■ TASK INSTRUCTIONS ■
Within this material, how many lines have the string "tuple" in them? The answer is a number, with nothing added.
----------------
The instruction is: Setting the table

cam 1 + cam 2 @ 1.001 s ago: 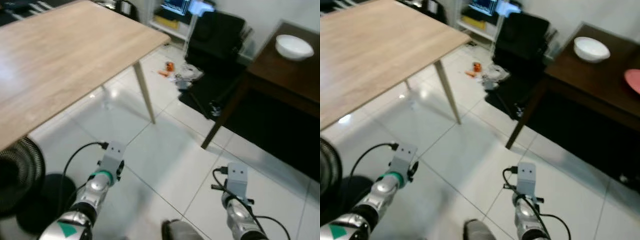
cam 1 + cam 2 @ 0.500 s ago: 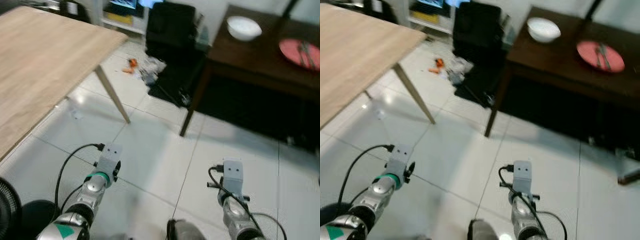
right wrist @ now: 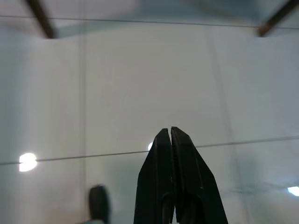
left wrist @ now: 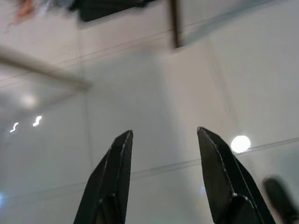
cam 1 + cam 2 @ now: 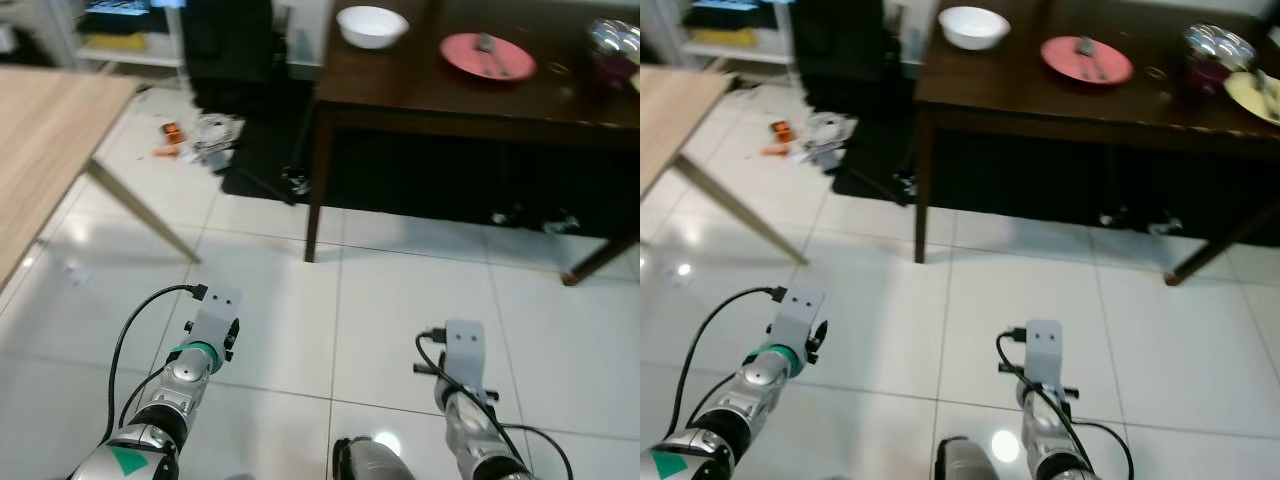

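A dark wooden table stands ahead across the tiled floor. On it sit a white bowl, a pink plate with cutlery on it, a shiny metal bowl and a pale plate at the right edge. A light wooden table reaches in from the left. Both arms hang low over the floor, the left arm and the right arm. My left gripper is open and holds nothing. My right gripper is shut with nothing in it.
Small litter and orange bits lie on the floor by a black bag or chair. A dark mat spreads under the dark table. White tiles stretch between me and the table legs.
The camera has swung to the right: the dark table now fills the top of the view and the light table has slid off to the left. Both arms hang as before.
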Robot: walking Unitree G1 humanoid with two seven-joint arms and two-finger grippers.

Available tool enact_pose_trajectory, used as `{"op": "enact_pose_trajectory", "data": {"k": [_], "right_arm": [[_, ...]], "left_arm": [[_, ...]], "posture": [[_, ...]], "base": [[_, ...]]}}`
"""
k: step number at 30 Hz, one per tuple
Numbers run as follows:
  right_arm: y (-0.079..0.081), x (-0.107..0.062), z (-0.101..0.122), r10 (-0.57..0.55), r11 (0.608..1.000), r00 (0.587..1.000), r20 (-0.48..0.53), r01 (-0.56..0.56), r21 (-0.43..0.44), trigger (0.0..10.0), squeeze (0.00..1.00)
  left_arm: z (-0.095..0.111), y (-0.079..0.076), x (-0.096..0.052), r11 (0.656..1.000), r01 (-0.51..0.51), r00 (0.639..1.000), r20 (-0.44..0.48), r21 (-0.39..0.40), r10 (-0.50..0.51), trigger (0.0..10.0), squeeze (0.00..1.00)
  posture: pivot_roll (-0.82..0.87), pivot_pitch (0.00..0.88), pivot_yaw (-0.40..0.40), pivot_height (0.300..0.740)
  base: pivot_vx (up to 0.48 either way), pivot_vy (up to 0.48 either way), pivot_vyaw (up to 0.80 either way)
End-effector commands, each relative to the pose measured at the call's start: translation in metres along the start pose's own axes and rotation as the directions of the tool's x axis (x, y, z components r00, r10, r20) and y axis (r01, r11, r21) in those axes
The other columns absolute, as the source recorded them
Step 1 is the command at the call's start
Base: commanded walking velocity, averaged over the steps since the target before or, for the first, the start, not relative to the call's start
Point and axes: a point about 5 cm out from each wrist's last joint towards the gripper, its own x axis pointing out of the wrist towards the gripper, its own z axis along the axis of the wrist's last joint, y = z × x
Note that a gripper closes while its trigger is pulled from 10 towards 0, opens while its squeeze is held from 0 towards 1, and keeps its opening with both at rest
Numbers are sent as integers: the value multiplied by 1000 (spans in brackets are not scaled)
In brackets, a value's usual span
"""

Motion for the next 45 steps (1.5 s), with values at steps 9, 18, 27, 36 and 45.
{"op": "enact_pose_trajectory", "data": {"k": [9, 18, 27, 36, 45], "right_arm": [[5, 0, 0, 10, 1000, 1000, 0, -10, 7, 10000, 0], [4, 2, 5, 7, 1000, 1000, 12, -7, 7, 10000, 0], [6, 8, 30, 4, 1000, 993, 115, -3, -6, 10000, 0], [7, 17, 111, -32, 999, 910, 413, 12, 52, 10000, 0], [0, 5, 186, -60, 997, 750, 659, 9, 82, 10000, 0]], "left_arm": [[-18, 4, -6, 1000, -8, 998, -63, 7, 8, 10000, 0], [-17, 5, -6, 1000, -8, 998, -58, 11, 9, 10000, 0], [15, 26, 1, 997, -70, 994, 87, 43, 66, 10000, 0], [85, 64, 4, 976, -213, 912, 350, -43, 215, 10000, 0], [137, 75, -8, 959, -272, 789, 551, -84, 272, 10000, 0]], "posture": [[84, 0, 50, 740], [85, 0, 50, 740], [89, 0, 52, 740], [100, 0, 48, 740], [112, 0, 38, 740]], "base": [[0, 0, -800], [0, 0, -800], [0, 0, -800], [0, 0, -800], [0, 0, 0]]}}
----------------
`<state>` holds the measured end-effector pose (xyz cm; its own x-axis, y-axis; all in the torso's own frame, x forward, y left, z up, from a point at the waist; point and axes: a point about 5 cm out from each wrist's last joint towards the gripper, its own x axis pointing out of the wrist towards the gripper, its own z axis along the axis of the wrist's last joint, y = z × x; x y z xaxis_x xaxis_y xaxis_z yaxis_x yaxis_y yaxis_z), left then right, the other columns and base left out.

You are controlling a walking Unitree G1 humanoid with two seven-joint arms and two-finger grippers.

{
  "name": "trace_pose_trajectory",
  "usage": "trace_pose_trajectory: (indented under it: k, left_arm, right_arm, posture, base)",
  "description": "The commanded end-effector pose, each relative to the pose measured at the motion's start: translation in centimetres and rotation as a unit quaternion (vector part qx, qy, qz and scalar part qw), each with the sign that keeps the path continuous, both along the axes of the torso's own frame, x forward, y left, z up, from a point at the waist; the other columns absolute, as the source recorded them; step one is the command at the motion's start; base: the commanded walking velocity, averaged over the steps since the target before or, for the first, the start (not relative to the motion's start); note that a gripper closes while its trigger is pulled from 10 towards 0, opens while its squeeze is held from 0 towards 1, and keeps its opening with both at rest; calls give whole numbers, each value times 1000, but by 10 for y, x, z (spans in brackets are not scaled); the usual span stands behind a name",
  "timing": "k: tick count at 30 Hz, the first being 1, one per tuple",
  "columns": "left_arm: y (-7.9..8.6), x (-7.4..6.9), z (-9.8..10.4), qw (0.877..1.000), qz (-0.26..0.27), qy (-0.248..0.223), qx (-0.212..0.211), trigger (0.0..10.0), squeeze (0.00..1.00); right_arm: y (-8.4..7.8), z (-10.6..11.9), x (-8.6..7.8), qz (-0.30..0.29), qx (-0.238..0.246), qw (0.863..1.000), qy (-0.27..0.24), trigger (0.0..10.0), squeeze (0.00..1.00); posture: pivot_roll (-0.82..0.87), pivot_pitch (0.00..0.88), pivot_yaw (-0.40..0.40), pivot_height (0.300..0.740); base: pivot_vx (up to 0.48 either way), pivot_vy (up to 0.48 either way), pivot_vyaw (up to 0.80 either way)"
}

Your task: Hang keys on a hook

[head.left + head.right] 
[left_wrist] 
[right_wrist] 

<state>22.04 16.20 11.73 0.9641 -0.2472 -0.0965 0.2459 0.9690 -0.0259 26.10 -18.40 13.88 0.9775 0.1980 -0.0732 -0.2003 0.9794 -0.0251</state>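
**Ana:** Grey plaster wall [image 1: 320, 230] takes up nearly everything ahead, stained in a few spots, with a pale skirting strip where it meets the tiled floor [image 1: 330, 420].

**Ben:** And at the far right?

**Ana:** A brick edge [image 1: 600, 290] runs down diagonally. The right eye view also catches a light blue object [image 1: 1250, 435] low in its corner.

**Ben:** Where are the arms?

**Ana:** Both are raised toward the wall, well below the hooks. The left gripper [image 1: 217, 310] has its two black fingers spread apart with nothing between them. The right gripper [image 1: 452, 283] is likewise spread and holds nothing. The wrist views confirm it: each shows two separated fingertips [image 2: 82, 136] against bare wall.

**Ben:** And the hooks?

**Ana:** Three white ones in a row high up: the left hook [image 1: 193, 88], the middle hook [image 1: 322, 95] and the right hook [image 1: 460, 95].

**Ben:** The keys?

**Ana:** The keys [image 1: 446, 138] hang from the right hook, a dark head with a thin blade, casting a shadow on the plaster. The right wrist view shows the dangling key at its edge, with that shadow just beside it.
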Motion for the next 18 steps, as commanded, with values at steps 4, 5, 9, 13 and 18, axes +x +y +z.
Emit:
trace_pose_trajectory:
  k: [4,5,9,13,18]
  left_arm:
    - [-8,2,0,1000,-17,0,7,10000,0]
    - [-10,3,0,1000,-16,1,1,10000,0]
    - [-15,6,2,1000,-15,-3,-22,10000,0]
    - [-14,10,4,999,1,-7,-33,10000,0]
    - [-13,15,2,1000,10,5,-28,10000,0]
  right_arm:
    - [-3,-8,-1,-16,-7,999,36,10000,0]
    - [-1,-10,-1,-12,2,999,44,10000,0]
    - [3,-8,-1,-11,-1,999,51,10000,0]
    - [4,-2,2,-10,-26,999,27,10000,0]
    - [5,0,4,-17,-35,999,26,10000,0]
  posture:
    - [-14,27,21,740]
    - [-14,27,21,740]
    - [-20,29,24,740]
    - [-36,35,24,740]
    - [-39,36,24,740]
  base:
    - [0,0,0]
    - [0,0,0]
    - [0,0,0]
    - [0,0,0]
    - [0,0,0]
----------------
■ RESULT OF THE TASK ■
2